Work to complete — Restate each record below word for word, skipping images.

[Records excerpted from a collection]

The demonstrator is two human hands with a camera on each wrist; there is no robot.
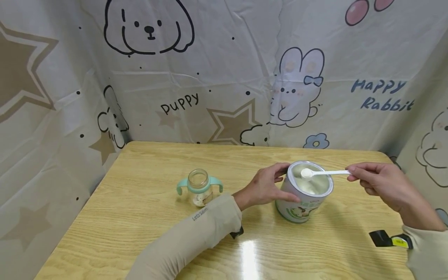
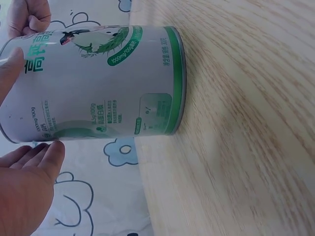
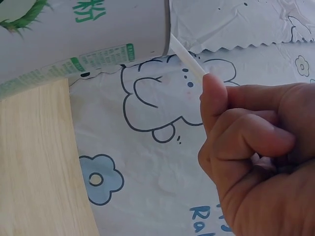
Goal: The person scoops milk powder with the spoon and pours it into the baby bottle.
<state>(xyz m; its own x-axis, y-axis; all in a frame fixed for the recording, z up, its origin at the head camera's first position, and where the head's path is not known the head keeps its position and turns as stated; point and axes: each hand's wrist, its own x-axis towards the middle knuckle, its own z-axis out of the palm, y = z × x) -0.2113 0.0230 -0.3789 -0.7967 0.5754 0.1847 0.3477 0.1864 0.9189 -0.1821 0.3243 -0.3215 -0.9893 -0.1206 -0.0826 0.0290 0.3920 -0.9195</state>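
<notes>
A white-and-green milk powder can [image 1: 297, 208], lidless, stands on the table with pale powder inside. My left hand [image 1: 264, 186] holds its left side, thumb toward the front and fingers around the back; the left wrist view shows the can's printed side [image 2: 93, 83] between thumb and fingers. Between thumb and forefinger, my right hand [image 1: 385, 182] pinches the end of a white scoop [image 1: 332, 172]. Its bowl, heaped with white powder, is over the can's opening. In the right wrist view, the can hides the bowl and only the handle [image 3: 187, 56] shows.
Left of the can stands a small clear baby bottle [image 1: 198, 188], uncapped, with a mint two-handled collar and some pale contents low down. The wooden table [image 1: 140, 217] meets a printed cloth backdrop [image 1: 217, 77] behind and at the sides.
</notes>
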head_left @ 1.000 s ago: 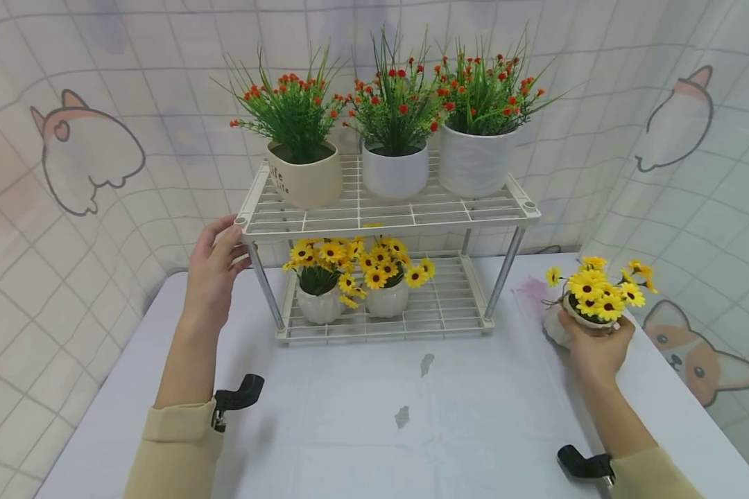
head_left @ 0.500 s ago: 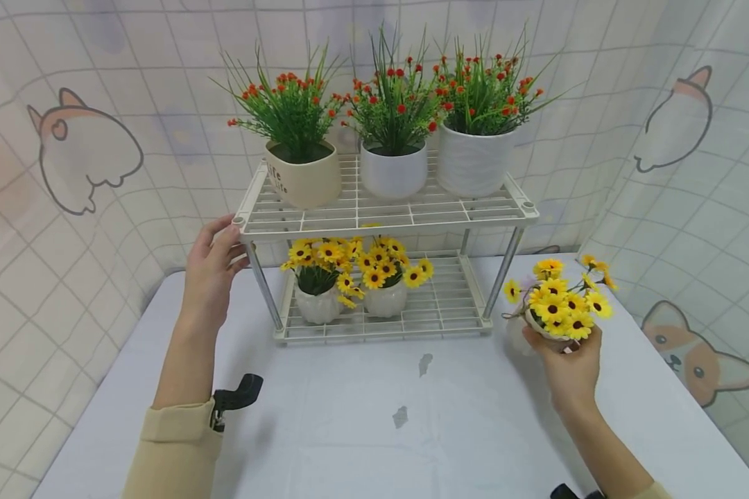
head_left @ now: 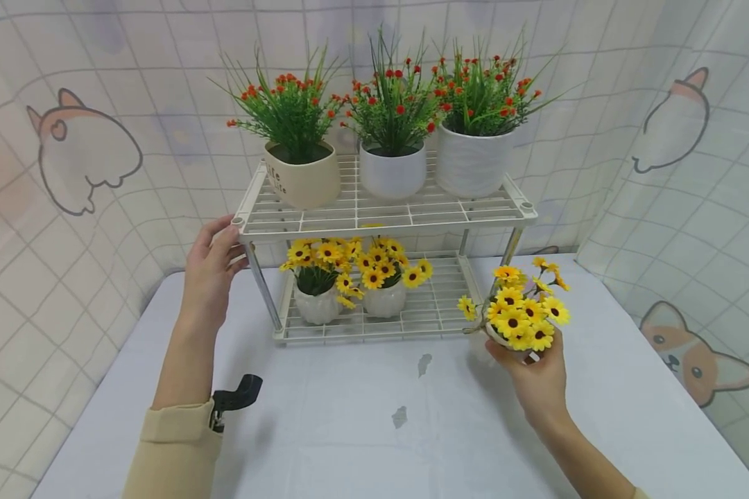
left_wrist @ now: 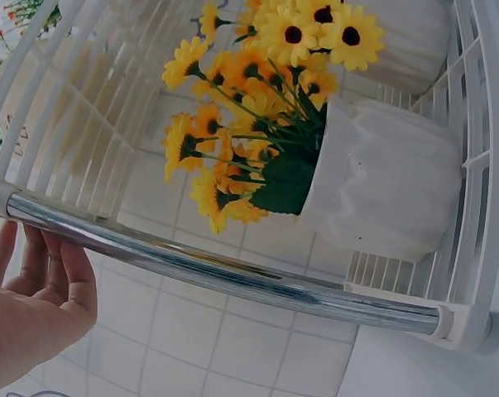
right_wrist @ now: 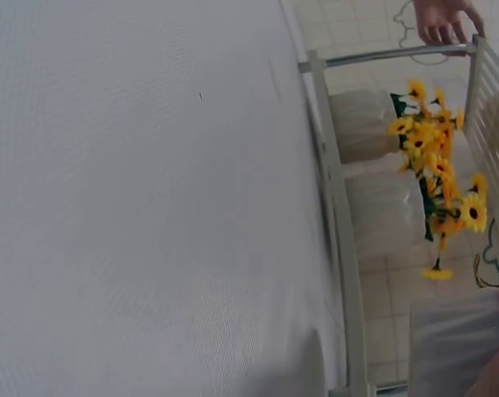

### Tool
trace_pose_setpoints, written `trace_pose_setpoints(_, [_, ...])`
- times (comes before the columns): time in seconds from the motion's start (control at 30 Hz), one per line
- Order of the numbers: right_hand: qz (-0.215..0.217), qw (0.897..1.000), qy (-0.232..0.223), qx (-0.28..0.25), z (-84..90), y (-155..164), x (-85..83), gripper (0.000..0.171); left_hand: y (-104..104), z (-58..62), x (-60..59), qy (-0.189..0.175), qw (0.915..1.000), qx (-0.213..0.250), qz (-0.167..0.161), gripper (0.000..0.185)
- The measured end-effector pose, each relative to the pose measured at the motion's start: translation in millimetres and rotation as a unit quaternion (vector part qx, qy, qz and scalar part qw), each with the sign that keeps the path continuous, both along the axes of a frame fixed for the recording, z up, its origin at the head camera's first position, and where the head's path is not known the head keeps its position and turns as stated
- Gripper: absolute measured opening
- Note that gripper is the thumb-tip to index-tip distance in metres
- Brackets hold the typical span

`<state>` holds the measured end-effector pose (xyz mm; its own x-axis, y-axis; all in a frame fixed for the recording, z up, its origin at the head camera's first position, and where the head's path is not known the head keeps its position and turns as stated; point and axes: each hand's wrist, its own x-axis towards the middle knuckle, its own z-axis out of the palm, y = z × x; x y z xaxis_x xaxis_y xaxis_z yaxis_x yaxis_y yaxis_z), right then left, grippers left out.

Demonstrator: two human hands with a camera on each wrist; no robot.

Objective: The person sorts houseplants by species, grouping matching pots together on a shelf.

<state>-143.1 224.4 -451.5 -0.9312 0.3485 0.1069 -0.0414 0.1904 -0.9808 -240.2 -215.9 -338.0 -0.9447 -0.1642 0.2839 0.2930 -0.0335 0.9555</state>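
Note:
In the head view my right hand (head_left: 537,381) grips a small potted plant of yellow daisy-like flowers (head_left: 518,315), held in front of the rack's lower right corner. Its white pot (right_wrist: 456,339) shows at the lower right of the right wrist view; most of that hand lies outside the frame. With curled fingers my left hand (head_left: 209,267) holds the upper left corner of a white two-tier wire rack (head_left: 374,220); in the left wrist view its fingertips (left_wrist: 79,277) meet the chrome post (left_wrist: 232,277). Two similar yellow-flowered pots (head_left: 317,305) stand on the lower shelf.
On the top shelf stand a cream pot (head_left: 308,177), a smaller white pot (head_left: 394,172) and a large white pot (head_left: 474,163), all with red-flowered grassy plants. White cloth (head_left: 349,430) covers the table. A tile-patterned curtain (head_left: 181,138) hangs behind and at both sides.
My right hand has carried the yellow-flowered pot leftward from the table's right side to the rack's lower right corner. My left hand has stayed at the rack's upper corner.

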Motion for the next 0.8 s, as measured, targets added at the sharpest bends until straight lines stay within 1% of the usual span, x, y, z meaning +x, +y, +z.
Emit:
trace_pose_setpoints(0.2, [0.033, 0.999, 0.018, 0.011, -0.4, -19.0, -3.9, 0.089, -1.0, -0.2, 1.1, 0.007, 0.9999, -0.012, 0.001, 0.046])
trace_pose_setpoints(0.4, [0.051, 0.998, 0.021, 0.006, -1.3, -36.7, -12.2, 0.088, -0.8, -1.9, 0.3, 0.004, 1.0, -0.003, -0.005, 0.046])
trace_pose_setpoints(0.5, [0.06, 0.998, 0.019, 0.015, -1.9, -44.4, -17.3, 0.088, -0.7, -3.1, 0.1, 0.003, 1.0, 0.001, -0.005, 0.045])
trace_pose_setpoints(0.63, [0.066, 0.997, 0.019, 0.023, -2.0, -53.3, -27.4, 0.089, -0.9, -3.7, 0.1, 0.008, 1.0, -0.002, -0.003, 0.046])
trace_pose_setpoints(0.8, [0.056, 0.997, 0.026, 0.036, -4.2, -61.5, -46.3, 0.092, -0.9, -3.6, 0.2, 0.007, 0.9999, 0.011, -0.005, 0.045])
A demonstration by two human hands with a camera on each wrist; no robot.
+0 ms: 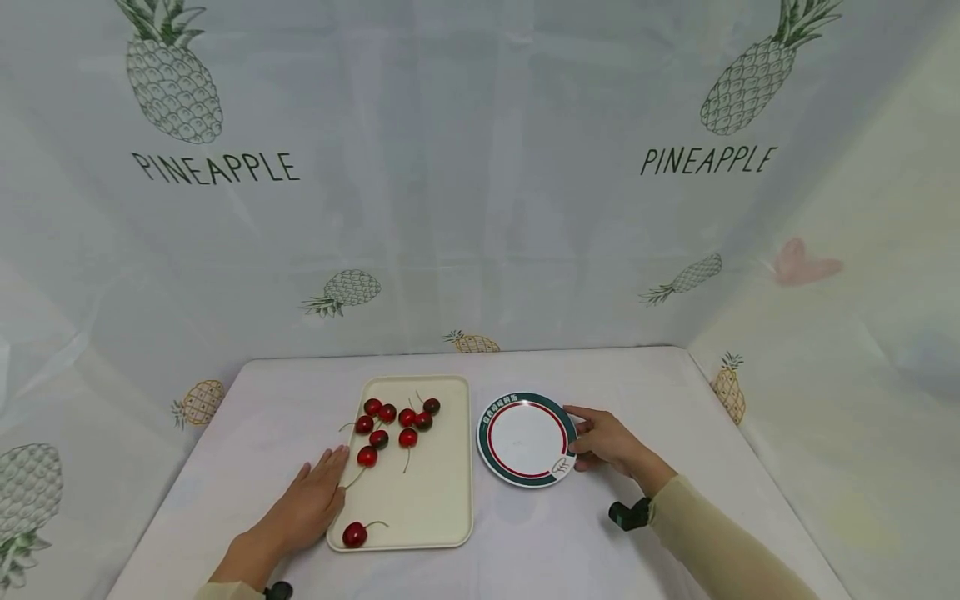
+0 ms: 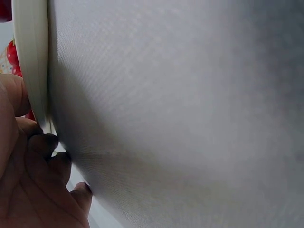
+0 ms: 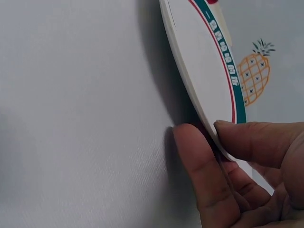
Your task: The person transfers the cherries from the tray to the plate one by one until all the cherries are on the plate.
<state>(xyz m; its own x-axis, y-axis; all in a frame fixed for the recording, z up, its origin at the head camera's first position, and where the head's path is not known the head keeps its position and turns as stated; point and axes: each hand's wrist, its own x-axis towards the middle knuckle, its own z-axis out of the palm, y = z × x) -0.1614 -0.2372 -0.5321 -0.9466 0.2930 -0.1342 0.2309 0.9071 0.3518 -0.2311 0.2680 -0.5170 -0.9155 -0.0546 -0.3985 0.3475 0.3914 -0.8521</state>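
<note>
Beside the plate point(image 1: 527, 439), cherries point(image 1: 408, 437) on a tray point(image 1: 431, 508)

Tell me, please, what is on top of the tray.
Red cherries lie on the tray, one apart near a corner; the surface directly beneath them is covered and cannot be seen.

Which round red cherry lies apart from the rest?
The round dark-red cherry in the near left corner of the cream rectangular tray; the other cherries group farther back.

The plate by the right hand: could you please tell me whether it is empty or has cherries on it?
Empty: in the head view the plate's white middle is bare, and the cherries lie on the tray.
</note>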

Final answer —
The demonstrator is two human hands with a camera on each wrist; there is no robot.
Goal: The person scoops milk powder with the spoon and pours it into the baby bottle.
<state>(xyz m; its own x-axis, y-axis; all in a frame fixed for the recording, z up, its origin at the head camera's first position, and where the head's path is not known the head keeps its position and turns as stated; point and axes: each hand's wrist, its own x-axis towards the middle knuckle, its own z-axis out of the palm, y = z × x) -0.2113 0.0230 -0.3789 -0.7967 0.5754 0.1847 0.3477 0.1864 0.9189 -0.1821 0.3243 -0.3215 -0.9893 -0.1206 -0.0826 0.0290 0.3920 -0.9195</state>
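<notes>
A white-and-green milk powder can [image 1: 297, 208], lidless, stands on the table with pale powder inside. My left hand [image 1: 264, 186] holds its left side, thumb toward the front and fingers around the back; the left wrist view shows the can's printed side [image 2: 93, 83] between thumb and fingers. Between thumb and forefinger, my right hand [image 1: 385, 182] pinches the end of a white scoop [image 1: 332, 172]. Its bowl, heaped with white powder, is over the can's opening. In the right wrist view, the can hides the bowl and only the handle [image 3: 187, 56] shows.
Left of the can stands a small clear baby bottle [image 1: 198, 188], uncapped, with a mint two-handled collar and some pale contents low down. The wooden table [image 1: 140, 217] meets a printed cloth backdrop [image 1: 217, 77] behind and at the sides.
</notes>
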head_left @ 1.000 s ago: 
head_left @ 0.500 s ago: 
head_left @ now: 
left_wrist @ now: 
right_wrist @ now: 

### Tool
trace_pose_setpoints, written `trace_pose_setpoints(_, [_, ...])`
- times (comes before the columns): time in seconds from the motion's start (control at 30 Hz), one per line
- Order of the numbers: right_hand: qz (-0.215..0.217), qw (0.897..1.000), qy (-0.232..0.223), qx (-0.28..0.25), z (-84..90), y (-155..164), x (-85..83), gripper (0.000..0.171); left_hand: y (-104..104), z (-58..62), x (-60..59), qy (-0.189..0.175), qw (0.915..1.000), qx (-0.213..0.250), qz (-0.167..0.161), gripper (0.000..0.185)
- The measured end-effector pose, each relative to the pose measured at the motion's start: translation in millimetres and rotation as a unit quaternion (vector part qx, qy, qz and scalar part qw), each with the sign that keeps the path continuous, both along the axes of a frame fixed for the recording, z up, its origin at the head camera's first position, and where the head's path is not known the head keeps its position and turns as stated
- Gripper: absolute measured opening
- Note that gripper is the thumb-tip to index-tip distance in metres
- Brackets hold the typical span

`<state>` holds the measured end-effector pose (xyz mm; its own x-axis, y-axis; all in a frame fixed for the recording, z up, its origin at the head camera's first position, and where the head's path is not known the head keeps its position and turns as stated; point and axes: each hand's wrist, its own x-axis towards the middle knuckle, its own z-axis out of the palm, y = z × x; x y z xaxis_x xaxis_y xaxis_z yaxis_x yaxis_y yaxis_z), right then left, grippers left out.

Demonstrator: two human hands with a camera on each wrist; no robot.

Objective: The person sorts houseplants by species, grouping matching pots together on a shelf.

<state>-143.1 224.4 -451.5 -0.9312 0.3485 0.1069 -0.0414 0.1904 -0.9808 -240.2 -215.9 -338.0 -0.9447 -0.1642 0.2839 0.2930 -0.0335 0.9555</state>
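Note:
In the head view my right hand (head_left: 537,381) grips a small potted plant of yellow daisy-like flowers (head_left: 518,315), held in front of the rack's lower right corner. Its white pot (right_wrist: 456,339) shows at the lower right of the right wrist view; most of that hand lies outside the frame. With curled fingers my left hand (head_left: 209,267) holds the upper left corner of a white two-tier wire rack (head_left: 374,220); in the left wrist view its fingertips (left_wrist: 79,277) meet the chrome post (left_wrist: 232,277). Two similar yellow-flowered pots (head_left: 317,305) stand on the lower shelf.
On the top shelf stand a cream pot (head_left: 308,177), a smaller white pot (head_left: 394,172) and a large white pot (head_left: 474,163), all with red-flowered grassy plants. White cloth (head_left: 349,430) covers the table. A tile-patterned curtain (head_left: 181,138) hangs behind and at both sides.
My right hand has carried the yellow-flowered pot leftward from the table's right side to the rack's lower right corner. My left hand has stayed at the rack's upper corner.
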
Motion for the next 0.8 s, as measured, targets added at the sharpest bends until straight lines stay within 1% of the usual span, x, y, z meaning +x, +y, +z.
Emit:
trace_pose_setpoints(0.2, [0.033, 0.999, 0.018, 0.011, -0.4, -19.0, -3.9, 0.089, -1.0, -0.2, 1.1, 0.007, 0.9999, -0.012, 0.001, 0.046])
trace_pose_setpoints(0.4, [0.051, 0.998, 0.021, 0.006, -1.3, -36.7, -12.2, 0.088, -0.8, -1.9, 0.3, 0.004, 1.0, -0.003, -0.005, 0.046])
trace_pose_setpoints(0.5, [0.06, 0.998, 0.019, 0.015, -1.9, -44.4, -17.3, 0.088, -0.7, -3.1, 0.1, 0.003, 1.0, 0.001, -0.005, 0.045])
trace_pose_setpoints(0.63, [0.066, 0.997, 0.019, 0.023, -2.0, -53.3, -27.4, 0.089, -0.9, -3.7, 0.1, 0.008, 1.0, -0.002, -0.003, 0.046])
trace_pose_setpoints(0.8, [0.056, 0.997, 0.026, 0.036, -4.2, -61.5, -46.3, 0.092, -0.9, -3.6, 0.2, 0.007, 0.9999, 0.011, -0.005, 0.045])
A demonstration by two human hands with a camera on each wrist; no robot.
+0 ms: 
+0 ms: 
+0 ms: 
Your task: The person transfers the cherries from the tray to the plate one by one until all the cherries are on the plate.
<state>(xyz m; its own x-axis, y-axis; all in a frame fixed for the recording, z up, its origin at the head camera's first position, and where the head's path is not known the head keeps its position and turns as stated; point and axes: each hand's wrist, its own x-axis towards the middle knuckle, its own z-axis out of the palm, y = z × x) -0.1614 -0.2372 -0.5321 -0.9466 0.2930 -0.1342 0.2309 0.9071 0.3518 -0.2311 0.2680 -0.5170 -0.9155 -0.0546 -0.3985 0.3475 0.3914 -0.8521</state>
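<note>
Beside the plate point(image 1: 527, 439), cherries point(image 1: 408, 437) on a tray point(image 1: 431, 508)

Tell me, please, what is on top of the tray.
Red cherries lie on the tray, one apart near a corner; the surface directly beneath them is covered and cannot be seen.

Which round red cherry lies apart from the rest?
The round dark-red cherry in the near left corner of the cream rectangular tray; the other cherries group farther back.

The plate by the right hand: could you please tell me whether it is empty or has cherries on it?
Empty: in the head view the plate's white middle is bare, and the cherries lie on the tray.
</note>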

Nothing further is required for this exercise.